Poetry:
Poems, 1870, 1881
Ballads and Sonnets, 1881
Collected Works, 1886
The Works of Dante Gabriel Rossetti, 1911 (William Michael Rossetti, editor)
Nonfiction:
Letters of Dante Gabriel Rossetti, 1965–1967 (4 volumes; Oswald Doughty and J. R. Wahl, editors)
Dante Gabriel Rossetti and Jane Morris: Their Correspondence, 1976 (John Bryson and Janet Camp Troxell, editors)
Dear Mr. Rossetti: The Letters of Dante Gabriel Rossetti and Hall Caine, 1878–1881, 2000 (Vivien Allen, editor)
Translation:
The Early Italian Poets, 1861 (revised as Dante and His Circle, 1874)
Gabriel Charles Dante Gabriel Rossetti (roh-ZEHT-ee) was born in London, May 12, 1828, the son of Gabriele Rossetti, a political refugee from Naples, and the brother of Christina Rossetti, the poet, and of William Michael Rossetti, later to be the historian of the Pre-Raphaelites. Rossetti attended King’s College School in London and then various art schools, finally becoming a student of Ford Madox Brown. In 1848 Rossetti and others founded the Pre-Raphaelite Brotherhood, which was to be a storm center in English art for many years. In 1850 they began their magazine, The Germ, in which Rossetti published some of his early poems. The paintings of the group were bitterly attacked by Charles Dickens and by the conventional critics; it was only through the influence of John Ruskin, then the aesthetic dictator of art and culture, that the public finally accepted the Pre-Raphaelites and their work. The group’s objective–to paint from nature and thereby overcome artificiality–led to a new style featuring spiritual, meditative qualities as expressed through beautiful women such as Christina Rossetti and other models.

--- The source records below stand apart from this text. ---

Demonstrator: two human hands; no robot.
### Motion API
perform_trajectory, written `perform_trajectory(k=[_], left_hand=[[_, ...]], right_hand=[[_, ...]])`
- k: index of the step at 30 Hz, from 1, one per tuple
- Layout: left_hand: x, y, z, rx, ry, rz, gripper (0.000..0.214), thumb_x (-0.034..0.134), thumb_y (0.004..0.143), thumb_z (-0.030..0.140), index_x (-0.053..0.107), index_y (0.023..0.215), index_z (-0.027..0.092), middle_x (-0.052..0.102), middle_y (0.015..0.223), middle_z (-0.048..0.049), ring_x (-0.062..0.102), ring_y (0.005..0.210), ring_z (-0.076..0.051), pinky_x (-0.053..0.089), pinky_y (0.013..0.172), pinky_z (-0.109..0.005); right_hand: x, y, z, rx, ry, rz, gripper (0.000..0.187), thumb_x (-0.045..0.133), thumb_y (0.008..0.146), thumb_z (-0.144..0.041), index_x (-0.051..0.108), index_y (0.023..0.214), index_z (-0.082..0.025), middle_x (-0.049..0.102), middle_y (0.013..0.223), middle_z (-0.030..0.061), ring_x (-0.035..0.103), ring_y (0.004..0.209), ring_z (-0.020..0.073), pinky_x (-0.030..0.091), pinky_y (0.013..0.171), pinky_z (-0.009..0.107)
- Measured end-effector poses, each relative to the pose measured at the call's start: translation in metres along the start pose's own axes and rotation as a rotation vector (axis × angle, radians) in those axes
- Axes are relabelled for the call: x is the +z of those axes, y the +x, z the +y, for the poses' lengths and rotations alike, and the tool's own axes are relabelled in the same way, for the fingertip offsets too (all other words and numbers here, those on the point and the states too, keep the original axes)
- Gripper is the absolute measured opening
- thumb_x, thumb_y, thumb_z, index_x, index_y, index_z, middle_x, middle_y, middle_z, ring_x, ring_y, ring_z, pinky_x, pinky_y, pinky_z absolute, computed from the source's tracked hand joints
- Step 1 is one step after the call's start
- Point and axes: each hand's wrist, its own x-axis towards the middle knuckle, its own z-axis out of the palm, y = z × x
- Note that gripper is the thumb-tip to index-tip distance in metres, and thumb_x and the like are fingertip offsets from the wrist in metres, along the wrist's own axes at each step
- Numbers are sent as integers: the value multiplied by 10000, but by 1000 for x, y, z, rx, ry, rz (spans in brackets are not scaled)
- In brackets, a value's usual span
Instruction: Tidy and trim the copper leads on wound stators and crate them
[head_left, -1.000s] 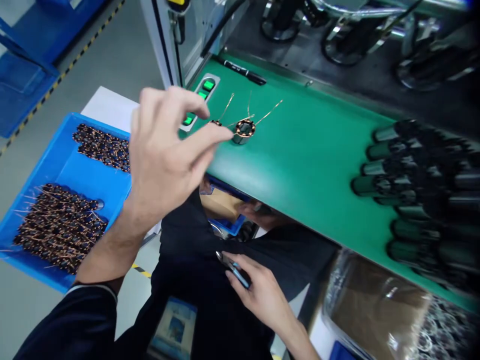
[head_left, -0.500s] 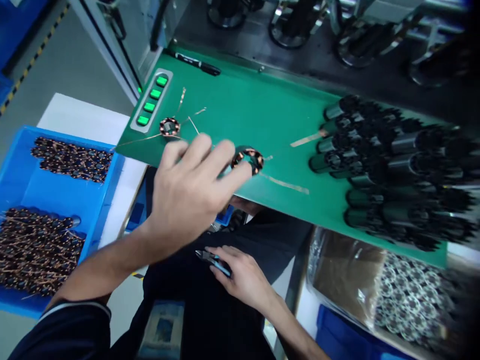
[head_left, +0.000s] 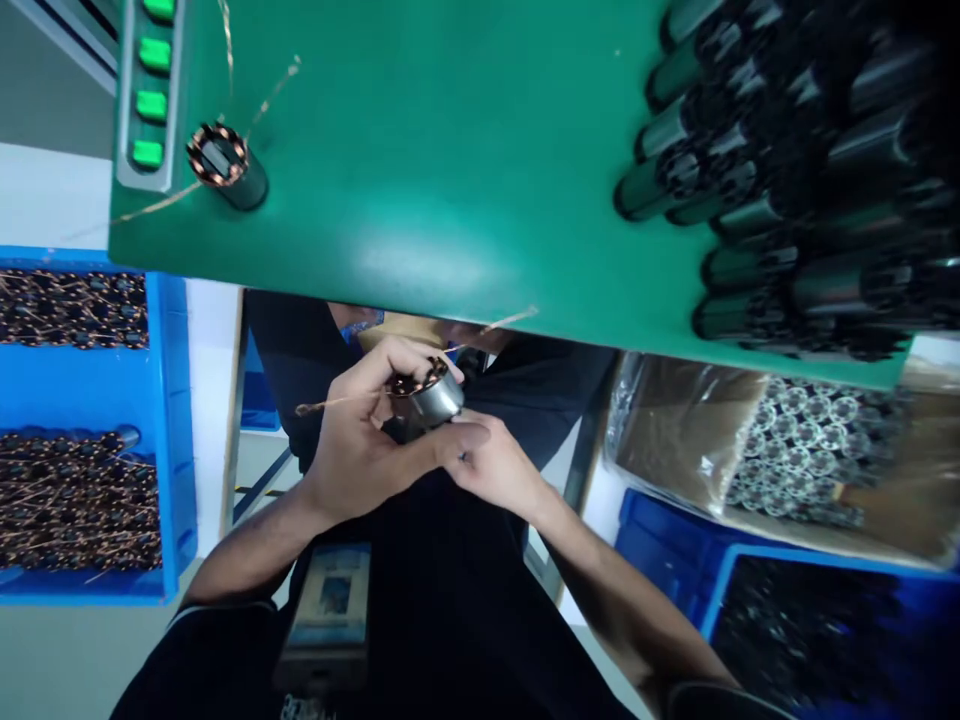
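My left hand [head_left: 367,430] is wrapped round a motor stator [head_left: 439,400], held in front of my body just off the front edge of the green work surface [head_left: 420,150]. The stator is a metal cylinder with copper windings at its upper end and loose wire leads sticking out to the left and right. My right hand [head_left: 495,465] is closed right by the stator's lower side. The wire cutters seen in it earlier are hidden by the fingers now. Another wound stator [head_left: 251,185] stands on the green surface at left, its leads spread out.
A panel with green buttons [head_left: 152,105] lies at the surface's left end. Many dark metal cylinders [head_left: 757,215] crowd its right. A blue bin [head_left: 75,385] holds wound stators at left. At right are a box of silvery rings [head_left: 795,440] and a blue bin of dark parts [head_left: 720,590].
My left hand has taken the nearer stator off the green surface and brought it down to my right hand. My right hand has come up to meet it. The view has tilted downward.
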Motion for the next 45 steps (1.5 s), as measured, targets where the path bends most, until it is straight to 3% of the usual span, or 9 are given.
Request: perform_trajectory(k=[3,8,12,20,27,31,34,39,45], left_hand=[[5,-5,-4,58,100,42,364,900,1004,220,607,1207,291,772,1252,-50,773,1188,-224,663,1097,-435],[9,-5,-4,144,107,6,445,789,1073,308,507,1417,337,742,1100,-34,775,959,-216,658,846,-408],[12,-8,-3,60,173,-18,457,812,1051,356,569,1438,342,757,1058,-35,764,874,-220,656,777,-430],[12,-15,-5,132,259,69,261,955,964,274,763,1132,326,783,978,18,735,821,-171,618,709,-383],[18,-10,-5,224,315,209,187,953,955,280,796,1052,314,783,898,23,715,732,-176,578,624,-412],[15,-8,-6,190,346,213,134,910,990,351,784,1030,336,767,864,21,681,695,-186,547,581,-421],[10,-8,-7,206,334,255,192,950,953,403,779,1000,329,746,825,26,670,673,-182,550,570,-415],[4,-10,-4,152,323,214,118,887,974,244,782,998,290,778,876,15,712,720,-162,580,614,-374],[5,-10,-6,169,324,189,148,889,946,226,774,998,302,782,859,22,706,710,-162,602,607,-370]], right_hand=[[1,-3,-5,-5,191,245,236,680,1150,-384,826,1226,-215,785,914,19,724,776,158,611,779,299],[7,-2,-35,-59,439,626,279,688,1174,-487,794,1311,-268,758,833,-19,673,653,136,561,630,282],[6,8,-58,-121,527,689,278,821,1083,-566,825,1175,-304,824,1028,12,756,764,167,671,749,344],[-15,12,-63,-201,540,573,154,837,1101,-464,789,1077,-320,714,912,-25,704,813,161,597,779,360],[-24,20,-80,20,842,503,329,771,1124,-466,585,913,-295,437,741,-64,422,609,135,530,637,290],[-29,12,-68,-54,703,546,143,855,1082,-450,820,1169,-341,627,851,-45,562,691,131,499,667,311],[-39,-6,-58,-115,489,504,402,828,1095,-435,793,1485,-345,708,895,-24,626,717,148,533,692,326],[-54,-30,-56,-97,58,328,450,708,1066,-136,794,1477,-299,848,1109,4,799,892,160,664,874,302],[-54,-27,-57,-76,27,208,516,657,1054,-107,741,1548,-229,853,1365,46,830,1162,184,652,1082,309]])
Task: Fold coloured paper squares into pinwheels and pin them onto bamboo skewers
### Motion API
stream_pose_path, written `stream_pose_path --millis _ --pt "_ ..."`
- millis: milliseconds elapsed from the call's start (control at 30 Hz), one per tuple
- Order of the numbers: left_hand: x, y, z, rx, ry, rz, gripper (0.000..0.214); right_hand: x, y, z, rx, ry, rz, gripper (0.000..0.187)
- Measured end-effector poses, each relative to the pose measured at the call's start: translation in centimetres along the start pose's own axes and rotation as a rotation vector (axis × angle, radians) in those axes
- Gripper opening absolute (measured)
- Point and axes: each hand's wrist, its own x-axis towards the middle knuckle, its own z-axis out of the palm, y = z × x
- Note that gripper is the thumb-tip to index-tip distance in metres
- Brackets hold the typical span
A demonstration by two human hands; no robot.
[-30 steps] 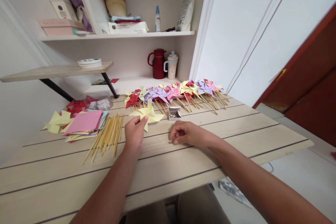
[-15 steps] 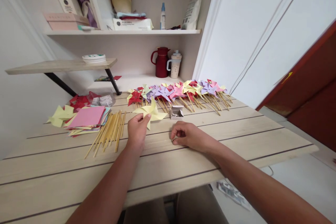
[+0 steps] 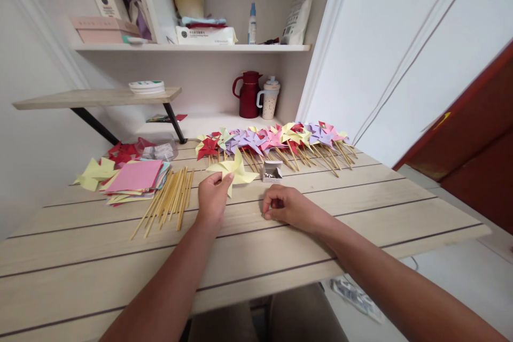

In 1851 Rossetti became engaged to Elizabeth Siddall, whose peculiar beauty had fascinated him and who had become his model, and they were finally married in 1860. She suffered from tuberculosis; their marriage was unhappy because of Rossetti’s increasing indifference and infidelities, and in 1862 she died of an overdose of laudanum, probably a suicide. Then followed the melodramatic gesture of Rossetti’s burying the only manuscript of his poems in her coffin and the gruesome sequel of their exhumation in 1869.
Very early, Rossetti came under the influence of Thomas Percy’s Reliques (1765), the poems of Sir Walter Scott, and various medieval romances. These influences, plus the avowed medievalism of the Pre-Raphaelites, gave to his poetry its particular tone. He excelled in the imitation or adaption of the border ballads; his “Sister Helen” has been considered one of the best literary ballads of the nineteenth century. To the stark language of the old poems he added the luxuriant coloring and mysticism of the Pre-Raphaelites. His sonnet sequence, “The House of Life,” inspired by his love for Elizabeth Siddall and Jane Morris, has also been highly praised.
After 1868 Rossetti became subject to fits of melancholia, aggravated by the attack on him in 1871 by Robert Buchanan in an anonymous essay titled “The Fleshly School of Poetry” and reissued the next year in an expanded form as a pamphlet. Buchanan’s complaint was that Rossetti’s 1870 volume, Poems, placed more emphasis on the value of erotic love than on the value of spirituality and aesthetics. Indeed, poems such as “Love’s Nocturne,” “Troy Town,” “Eden Bower,” and “Sister Helen” all dwell on the erotic power of beautiful women. They also betray Rossetti’s fear of such power and its potential to destroy.
Rossetti’s failing eyesight eventually made him abandon painting for poetry. His last years were made bearable only through the devoted attention of his brother. He died April 9, 1882, at Birchington, near Margate.